Directions for this task
Would you write out the listing verbatim and skip every picture in it?

○ ○ ○ ○ ○

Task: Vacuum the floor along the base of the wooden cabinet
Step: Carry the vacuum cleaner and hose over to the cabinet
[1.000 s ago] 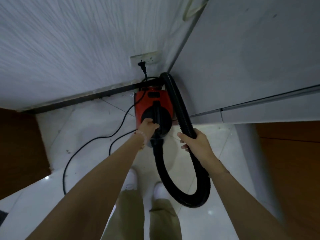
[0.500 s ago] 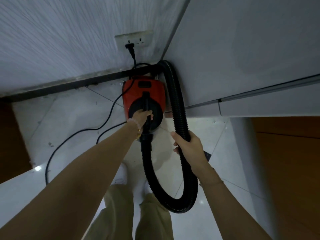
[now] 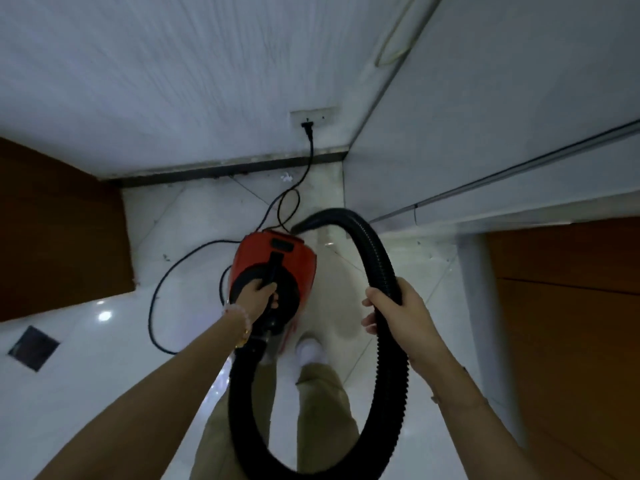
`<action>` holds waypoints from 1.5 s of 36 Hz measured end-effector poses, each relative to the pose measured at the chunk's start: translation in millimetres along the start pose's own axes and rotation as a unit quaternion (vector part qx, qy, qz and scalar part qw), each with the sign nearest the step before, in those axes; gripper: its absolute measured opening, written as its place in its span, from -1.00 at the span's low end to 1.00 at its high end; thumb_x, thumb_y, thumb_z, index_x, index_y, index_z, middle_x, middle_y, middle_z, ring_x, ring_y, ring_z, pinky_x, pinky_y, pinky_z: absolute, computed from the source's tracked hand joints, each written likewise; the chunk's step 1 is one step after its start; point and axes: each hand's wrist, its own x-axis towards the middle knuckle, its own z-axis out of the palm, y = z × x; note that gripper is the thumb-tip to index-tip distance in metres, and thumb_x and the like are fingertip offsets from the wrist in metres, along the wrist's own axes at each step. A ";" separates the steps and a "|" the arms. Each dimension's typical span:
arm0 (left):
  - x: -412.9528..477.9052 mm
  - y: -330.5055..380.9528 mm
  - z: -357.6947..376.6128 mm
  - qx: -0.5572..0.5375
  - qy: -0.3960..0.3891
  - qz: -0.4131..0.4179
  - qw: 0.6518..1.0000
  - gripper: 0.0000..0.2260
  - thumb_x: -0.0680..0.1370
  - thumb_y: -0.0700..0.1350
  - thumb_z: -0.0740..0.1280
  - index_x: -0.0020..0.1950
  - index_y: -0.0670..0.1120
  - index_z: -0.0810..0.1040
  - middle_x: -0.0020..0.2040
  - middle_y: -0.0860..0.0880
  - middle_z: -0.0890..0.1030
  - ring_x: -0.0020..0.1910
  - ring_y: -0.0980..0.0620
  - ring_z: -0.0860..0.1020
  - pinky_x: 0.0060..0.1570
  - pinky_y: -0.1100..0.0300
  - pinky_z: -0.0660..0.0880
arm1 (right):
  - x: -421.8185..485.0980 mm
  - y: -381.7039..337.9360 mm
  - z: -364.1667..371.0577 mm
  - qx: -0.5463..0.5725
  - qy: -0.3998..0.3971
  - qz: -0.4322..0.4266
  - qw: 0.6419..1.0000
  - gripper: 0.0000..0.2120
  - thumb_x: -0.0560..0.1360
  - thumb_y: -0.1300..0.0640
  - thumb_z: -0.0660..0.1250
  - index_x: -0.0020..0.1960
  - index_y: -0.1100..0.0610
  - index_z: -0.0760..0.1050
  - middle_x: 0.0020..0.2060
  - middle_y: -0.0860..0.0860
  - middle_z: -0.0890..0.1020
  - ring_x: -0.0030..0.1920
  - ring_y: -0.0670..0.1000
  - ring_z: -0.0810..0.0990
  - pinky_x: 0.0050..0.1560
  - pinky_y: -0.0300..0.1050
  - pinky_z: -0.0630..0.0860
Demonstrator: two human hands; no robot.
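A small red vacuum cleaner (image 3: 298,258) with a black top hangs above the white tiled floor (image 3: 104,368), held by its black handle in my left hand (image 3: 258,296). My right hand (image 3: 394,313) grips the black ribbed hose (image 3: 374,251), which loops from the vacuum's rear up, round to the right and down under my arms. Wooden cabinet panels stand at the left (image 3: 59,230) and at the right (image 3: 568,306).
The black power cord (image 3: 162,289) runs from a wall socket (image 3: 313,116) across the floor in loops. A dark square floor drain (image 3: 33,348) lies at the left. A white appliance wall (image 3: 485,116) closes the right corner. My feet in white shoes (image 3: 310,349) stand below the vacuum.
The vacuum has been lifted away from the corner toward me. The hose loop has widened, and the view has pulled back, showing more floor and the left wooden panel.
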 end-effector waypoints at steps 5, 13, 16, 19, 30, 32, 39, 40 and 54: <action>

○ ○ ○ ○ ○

Answer to this task
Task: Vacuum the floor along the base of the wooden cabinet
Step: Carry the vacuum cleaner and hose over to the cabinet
[1.000 s ago] 
[0.500 s ago] 
[now] 
`<action>` holds waypoints from 1.5 s of 36 Hz measured end-effector poses, each relative to the pose measured at the chunk's start: translation in millimetres along the start pose's own axes and rotation as a unit quaternion (vector part qx, qy, qz and scalar part qw), each with the sign nearest the step before, in those axes; gripper: its absolute measured opening, written as its place in its span, from -1.00 at the span's low end to 1.00 at its high end; thumb_x, thumb_y, thumb_z, index_x, index_y, index_z, middle_x, middle_y, middle_z, ring_x, ring_y, ring_z, pinky_x, pinky_y, pinky_z: absolute, computed from the source's tracked hand joints, each written likewise; the chunk's step 1 is one step after its start; point and axes: each hand's wrist, its own x-axis towards the middle knuckle, its own z-axis out of the palm, y = z × x; note that gripper is the thumb-tip to index-tip distance in metres, and thumb_x and the like are fingertip offsets from the wrist in metres, along the wrist's own axes at each step. A ";" separates the steps and a "|" the arms. Each dimension's typical span:
arm0 (left):
  - x: -412.9528..477.9052 mm
  - y: -330.5055..380.9528 mm
  - z: -357.6947..376.6128 mm
  - qx: -0.5572..0.5375
  - qy: -0.3960..0.3891
  - qz: -0.4131..0.4179
  - qw: 0.6518..1.0000
  - gripper: 0.0000..0.2260
  - thumb_x: -0.0680..0.1370
  - thumb_y: -0.0700..0.1350
  - thumb_z: -0.0740..0.1280
  - index_x: -0.0020..0.1950
  - index_y: -0.0670..0.1120
  - index_z: -0.0810..0.1040
  - middle_x: -0.0020..0.2040
  - middle_y: -0.0860..0.0880
  - middle_z: -0.0890..0.1030
  - ring_x: -0.0020..0.1910
  - ring_y: -0.0980..0.0620
  - ring_z: -0.0860..0.1020
  - pinky_x: 0.0060..0.1570
  - pinky_y: -0.1100..0.0300
  - pinky_z: -0.0660..0.0880
arm1 (right):
  - x: -421.8185..485.0980 mm
  - y: -381.7039..337.9360 mm
  - z: -364.1667..371.0577 mm
  - qx: -0.5463..0.5725
  - qy: -0.3998..0.3971
  - qz: -0.4322..0.4266
  - qw: 0.6419..1.0000
  - gripper: 0.0000..0.2120
  - thumb_x: -0.0560..0.1360
  - thumb_y: -0.1300..0.0640
  - thumb_z: -0.0660..0.1250
  - index_x: -0.0020..0.1960
  - index_y: -0.1100..0.0610
  - index_z: -0.0760..0.1050
  - middle_x: 0.0020..0.2060
  - middle_y: -0.0860..0.0860
  - middle_z: -0.0890..0.1020
  - ring_x: -0.0030..0.1920
  - ring_y: -0.0670..0.1000
  - ring_z: -0.0810..0.0990
  - pinky_x: 0.0050..0.1560
  - pinky_y: -0.0300..0.1050
  - pinky_z: -0.0630..0.0860
Demonstrator: two human hands; no robot.
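A small red vacuum cleaner (image 3: 298,258) with a black top hangs above the white tiled floor (image 3: 104,368), held by its black handle in my left hand (image 3: 258,296). My right hand (image 3: 394,313) grips the black ribbed hose (image 3: 374,251), which loops from the vacuum's rear up, round to the right and down under my arms. Wooden cabinet panels stand at the left (image 3: 59,230) and at the right (image 3: 568,306).
The black power cord (image 3: 162,289) runs from a wall socket (image 3: 313,116) across the floor in loops. A dark square floor drain (image 3: 33,348) lies at the left. A white appliance wall (image 3: 485,116) closes the right corner. My feet in white shoes (image 3: 310,349) stand below the vacuum.
The vacuum has been lifted away from the corner toward me. The hose loop has widened, and the view has pulled back, showing more floor and the left wooden panel.
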 end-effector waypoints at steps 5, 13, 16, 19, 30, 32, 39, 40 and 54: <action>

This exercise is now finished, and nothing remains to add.